Ekonomist, Prof. Dr. Mustafa Besim: Kendimize yeten yapıyı oluşturabiliriz
Ekonomist, Prof. Dr. Mustafa Besim, Türkiye ile KKTC hükümeti arasında imzalanan ‘Ekonomi ve İşbirliği Protokolü’nde ekonomiyi rahatlatacak para olmadığını söyledi ve kendimize yeten yapıyı oluşturacak kaynaklarımızın olduğunu vurguladı.
Fayka Arseven KİŞİ
Ekonomist, Prof. Dr. Mustafa Besim, Türkiye ile KKTC hükümeti arasında imzalanan ‘Ekonomi ve İşbirliği Protokolü’nde ekonomiyi rahatlatacak para olmadığını söyledi ve kendimize yeten yapıyı oluşturacak kaynaklarımızın olduğunu vurguladı.
Protokoldeki yanlışlara da değinen Besim, “Bazı toplu iş sözleşmelerinde sorun olduğunu herkes biliyor ama bunu bir devlete, hükümete yakışmayan bir şekilde, tehditvari, iş barışını bozacak bir maddeyi Türkiye ile imzalayacağın bir protokole koymak ne demek?” diye sordu.
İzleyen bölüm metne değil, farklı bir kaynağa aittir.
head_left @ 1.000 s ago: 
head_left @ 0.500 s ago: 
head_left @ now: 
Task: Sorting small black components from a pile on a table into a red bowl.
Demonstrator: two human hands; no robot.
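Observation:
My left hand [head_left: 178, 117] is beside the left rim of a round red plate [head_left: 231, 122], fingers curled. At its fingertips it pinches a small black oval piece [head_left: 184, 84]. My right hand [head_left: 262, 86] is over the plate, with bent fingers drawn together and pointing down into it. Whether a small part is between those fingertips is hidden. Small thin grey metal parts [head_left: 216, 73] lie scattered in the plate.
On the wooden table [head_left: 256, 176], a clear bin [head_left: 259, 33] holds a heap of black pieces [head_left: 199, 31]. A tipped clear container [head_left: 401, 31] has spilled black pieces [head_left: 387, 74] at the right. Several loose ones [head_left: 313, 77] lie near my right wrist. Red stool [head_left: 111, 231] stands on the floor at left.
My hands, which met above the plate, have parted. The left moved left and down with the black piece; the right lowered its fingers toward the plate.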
Besim, “Sendikaların ayağa kalktığı ve konulan maddelerden toplumun memnun olmadığı bir dönemde siz reform nasıl yapacaksınız? Bunları yapabilmek için toplumun benimsediği bir şey olması gerekir. O nedenle kısa sürede yapamayacaklar ve başarısız olacaklar” değerlendirmesinde bulundu.
Bu hafta Ekonomist, Prof. Dr. Mustafa Besim ile protokolü, ekonomiyi ve bir dönem yönetim kurulu başkanlığı yaptığı Kalkınma Bankası’nı konuştuk.
“Geldiğimiz noktaya baktığımızda protokollerin, hedeflenen noktalara erişmediğini görüyoruz. Burada bizim çok kabahatimiz ama Türkiye’nin de bu konuda eksiklikleri var. Ama en büyük kabahatli Kıbrıslı Türk toplumudur.”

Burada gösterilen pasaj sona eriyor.